Conservation Districts Partner with USDA to Improve the Health of the Gulf CoastTue, 13 Dec 2011 10:17:47 CST
Conservation Districts in the Gulf Coast region are partnering with USDA's Natural Resources Conservation Service (NRCS) on a new initiative to improve the health of the coast. The initiative is part of the Obama Administration's efforts through its Gulf Coast Ecosystem Task Force which today released its final strategy for long-term ecosystem restoration for the Gulf Coast.
"We're excited to be a part of this locally-led, cooperative effort to bring cleaner water, more abundant wildlife, and healthier fisheries to Gulf Coast communities," said National Association of Conservation Districts (NACD) President Gene Schmidt. "Conservation districts have always believed that in order to make a lasting impact for conservation on the ground, it's critical to engage farmers, ranchers, landowners and other local leaders throughout the conservation delivery system. By using this approach in the Gulf Coast, I'm confident that we'll see measurable, long-term improvements in the region."
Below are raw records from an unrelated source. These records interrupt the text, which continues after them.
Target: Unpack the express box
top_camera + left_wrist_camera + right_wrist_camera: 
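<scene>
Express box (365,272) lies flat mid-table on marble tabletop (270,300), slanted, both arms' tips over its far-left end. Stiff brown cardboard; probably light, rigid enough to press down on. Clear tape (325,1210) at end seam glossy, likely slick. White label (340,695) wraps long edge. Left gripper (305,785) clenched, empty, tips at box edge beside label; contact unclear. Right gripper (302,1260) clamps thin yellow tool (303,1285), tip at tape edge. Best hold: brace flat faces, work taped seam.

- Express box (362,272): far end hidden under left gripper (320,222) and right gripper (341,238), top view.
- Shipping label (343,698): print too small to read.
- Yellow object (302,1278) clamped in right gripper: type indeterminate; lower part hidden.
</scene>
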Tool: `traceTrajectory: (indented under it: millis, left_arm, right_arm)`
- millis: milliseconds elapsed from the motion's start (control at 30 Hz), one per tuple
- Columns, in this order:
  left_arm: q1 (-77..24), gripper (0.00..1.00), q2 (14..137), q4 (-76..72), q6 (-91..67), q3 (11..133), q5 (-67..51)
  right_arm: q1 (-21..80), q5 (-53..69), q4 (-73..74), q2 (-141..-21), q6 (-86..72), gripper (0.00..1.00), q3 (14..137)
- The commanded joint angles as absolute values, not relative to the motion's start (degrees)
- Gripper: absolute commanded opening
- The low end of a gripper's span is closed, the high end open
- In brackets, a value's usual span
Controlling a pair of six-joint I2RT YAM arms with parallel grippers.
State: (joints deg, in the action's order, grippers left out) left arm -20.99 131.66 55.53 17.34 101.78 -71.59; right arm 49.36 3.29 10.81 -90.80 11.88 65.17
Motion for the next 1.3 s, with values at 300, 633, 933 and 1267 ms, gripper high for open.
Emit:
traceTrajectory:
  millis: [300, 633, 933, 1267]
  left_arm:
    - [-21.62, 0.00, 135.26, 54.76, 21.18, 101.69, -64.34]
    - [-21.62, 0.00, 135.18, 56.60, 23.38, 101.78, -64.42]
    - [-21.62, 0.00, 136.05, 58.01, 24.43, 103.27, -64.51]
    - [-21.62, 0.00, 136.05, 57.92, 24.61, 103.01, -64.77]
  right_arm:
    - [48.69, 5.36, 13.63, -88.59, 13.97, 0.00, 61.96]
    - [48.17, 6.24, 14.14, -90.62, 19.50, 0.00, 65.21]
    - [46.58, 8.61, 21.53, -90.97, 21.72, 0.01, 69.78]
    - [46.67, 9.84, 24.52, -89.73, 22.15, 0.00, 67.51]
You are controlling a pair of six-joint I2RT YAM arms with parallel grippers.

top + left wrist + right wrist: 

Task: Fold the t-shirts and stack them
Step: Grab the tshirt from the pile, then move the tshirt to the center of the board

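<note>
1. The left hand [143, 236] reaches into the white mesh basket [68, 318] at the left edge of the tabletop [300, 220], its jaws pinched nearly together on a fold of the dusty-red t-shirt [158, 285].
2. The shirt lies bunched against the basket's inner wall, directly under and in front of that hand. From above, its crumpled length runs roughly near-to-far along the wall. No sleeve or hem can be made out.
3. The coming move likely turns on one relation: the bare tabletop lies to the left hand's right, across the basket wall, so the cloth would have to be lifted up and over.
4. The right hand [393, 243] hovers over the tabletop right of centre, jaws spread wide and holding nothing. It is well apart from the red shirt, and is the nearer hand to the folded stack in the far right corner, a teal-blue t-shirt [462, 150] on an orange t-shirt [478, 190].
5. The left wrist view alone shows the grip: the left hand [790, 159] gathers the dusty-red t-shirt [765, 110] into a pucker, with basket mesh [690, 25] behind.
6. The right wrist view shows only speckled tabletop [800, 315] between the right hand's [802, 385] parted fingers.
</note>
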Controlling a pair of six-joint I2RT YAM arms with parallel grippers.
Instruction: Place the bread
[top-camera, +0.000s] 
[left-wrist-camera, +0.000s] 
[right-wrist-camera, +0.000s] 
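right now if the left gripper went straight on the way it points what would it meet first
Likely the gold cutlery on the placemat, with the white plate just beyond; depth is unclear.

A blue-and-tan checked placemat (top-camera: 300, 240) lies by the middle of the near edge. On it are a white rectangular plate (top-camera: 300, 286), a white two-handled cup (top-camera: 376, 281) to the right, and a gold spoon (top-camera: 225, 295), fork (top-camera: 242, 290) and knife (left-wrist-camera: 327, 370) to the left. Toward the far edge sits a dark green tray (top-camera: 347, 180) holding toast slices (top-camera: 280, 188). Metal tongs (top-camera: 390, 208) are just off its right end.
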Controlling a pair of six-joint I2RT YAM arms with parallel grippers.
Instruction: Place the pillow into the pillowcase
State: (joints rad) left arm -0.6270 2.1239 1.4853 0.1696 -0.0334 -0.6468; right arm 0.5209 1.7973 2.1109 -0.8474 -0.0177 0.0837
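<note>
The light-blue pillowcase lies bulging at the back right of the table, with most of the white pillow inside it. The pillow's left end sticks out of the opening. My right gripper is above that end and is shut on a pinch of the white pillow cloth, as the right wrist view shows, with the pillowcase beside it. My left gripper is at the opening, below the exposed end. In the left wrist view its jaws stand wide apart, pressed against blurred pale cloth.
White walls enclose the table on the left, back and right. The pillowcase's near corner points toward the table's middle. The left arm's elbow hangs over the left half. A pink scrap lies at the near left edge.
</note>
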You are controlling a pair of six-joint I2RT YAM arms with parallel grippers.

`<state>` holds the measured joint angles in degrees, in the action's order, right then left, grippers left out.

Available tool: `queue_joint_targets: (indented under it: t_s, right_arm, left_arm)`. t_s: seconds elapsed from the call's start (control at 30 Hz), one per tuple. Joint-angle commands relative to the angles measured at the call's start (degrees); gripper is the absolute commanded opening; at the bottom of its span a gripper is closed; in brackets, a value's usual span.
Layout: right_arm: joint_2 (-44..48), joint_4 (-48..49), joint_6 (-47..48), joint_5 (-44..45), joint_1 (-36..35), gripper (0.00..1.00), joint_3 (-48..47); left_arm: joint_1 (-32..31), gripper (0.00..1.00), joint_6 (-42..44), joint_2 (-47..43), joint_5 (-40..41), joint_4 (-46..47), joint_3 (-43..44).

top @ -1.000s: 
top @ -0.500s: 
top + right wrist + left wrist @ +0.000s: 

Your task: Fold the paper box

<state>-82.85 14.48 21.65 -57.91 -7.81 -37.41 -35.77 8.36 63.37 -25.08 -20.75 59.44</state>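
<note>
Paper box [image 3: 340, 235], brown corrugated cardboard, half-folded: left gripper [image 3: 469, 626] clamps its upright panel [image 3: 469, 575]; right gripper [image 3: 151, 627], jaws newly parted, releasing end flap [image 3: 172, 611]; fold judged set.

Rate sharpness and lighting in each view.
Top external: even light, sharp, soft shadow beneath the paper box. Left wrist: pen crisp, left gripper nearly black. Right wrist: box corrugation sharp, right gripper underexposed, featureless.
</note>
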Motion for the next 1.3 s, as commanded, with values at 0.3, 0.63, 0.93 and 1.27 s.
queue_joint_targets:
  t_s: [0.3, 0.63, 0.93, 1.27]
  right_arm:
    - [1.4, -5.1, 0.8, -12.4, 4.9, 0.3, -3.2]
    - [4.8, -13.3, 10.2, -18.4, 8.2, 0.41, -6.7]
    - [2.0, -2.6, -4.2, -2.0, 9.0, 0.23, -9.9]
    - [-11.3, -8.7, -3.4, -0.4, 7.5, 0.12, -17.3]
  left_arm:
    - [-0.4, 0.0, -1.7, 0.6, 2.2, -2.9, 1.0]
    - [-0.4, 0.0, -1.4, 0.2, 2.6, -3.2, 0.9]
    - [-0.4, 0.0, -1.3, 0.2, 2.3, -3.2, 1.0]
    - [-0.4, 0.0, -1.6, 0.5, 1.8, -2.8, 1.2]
The new Gulf of Mexico Initiative will focus up to $50 million, over three years, in conservation assistance to farmers and ranchers in priority areas along seven major rivers that drain to the Gulf. The effort includes all five states along the Gulf Coast Alabama, Florida, Louisiana, Mississippi and Texas. The Gulf of Mexico Initiative was developed in response to the Deepwater Horizon oil spill and President Obama's call to action to help restore the waters, shores, and wildlife populations along the Gulf Coast.
There are approximately 478 conservation districts in the five Gulf Coast states. The Gulf hosts a diverse array of habitats from coral reefs and hyper-saline lagoons to emergent wetlands and vast sea grass meadows. More than 50 percent of the United States' coastal wetlands, approximately 5,000,000 acres, are found adjacent to the Gulf.